Face à la violente offensive d’austérité du gouvernement de droite, la magnifique riposte syndicale en front commun a débouché sur… des miettes. Les agents du secteur public sont isolés dans le combat. Une occasion de gagner tous ensemble a été gâchée.
Inutile de créer des divisions supplémentaires en désignant des boucs émissaires. Le fond du problème, c’est la stratégie syndicale de concertation.
C’est cette stratégie qui a mené le mouvement syndical dans l’impasse. Un bref récapitulatif des sept phases depuis septembre 2014 le montre :
De la mobilisation à la concertation, de la concertation à l’impasse
Phase 1: Mobilisation massive et réussie avec plan d’action du front commun autour de quatre revendications.
Phase 2: Trêve décrétée par les directions du 17 décembre à début janvier pour «donner une chance» à la concertation. « Mini-accord » au Groupe des 10.
Phase 3: Trêve prolongée d’un mois. Négociations possibles dans le privé pour d’infimes hausses de salaire en 2016 ; rien pour le secteur public. La CSC accepte, la FGTB refuse, la FEB salue «le meilleur accord interprofessionnel depuis 20 ans».
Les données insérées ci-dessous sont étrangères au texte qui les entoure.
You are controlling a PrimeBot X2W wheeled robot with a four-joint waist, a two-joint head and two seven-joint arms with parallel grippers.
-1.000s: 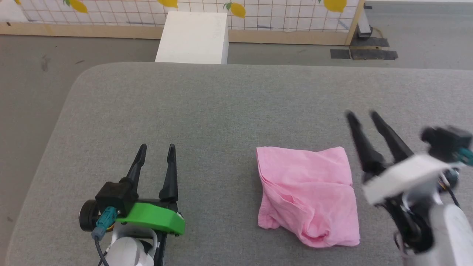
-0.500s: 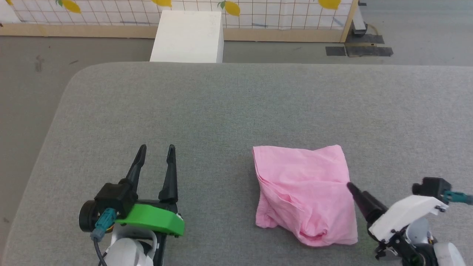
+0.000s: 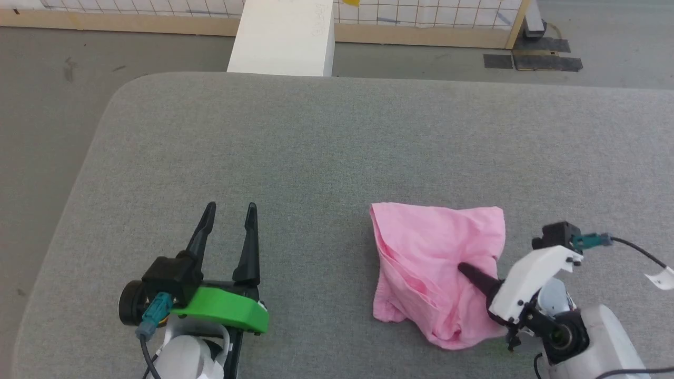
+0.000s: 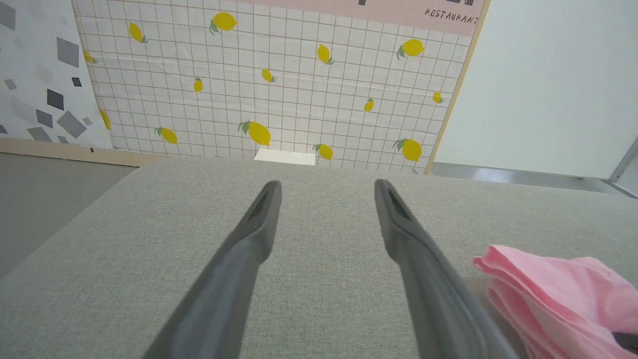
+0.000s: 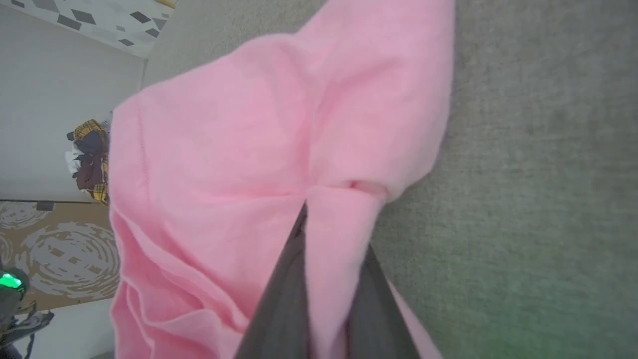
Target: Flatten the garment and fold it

Phase 4: Saut d’index maintenu par le gouvernement. Annonce d’un nouveau plan d’action par les deux syndicats. La CGSP en décide un pour le secteur public.
Phase 5: Accord sur les prépensions au groupe des 10: disponibilité un peu adoucie, pas de rétroactivité. Pas vraiment une alternative, mais les syndicats exigent que le gouvernement l’adopte.
Phase 6: Le gouvernement fonce: pas de rétroactivité, mais maintien de la disponibilité.
Phase 7 : «Tout Autre Chose» et manifestations syndicales par province, en front commun à Bruxelles, en Wallonie et à Malines, actions plus symboliques ailleurs en Flandres. Nouvelle trêve : rendez-vous après Pâques pour « la suite du plan d’action»…
Plan d’action ou atterrissage?
Mais quelle suite ? La direction de la CSC s’incline de fait devant les mesures prises et prépare la prochaine étape – sur la fiscalité – en soulignant qu’il y a « d’autres moyens que la grève ». Quant à Marc Goblet, il croit bon d’impliquer la FGTB dans une campagne de l’Action Commune Socialiste (avec le PS et la Mutuelle socialiste)…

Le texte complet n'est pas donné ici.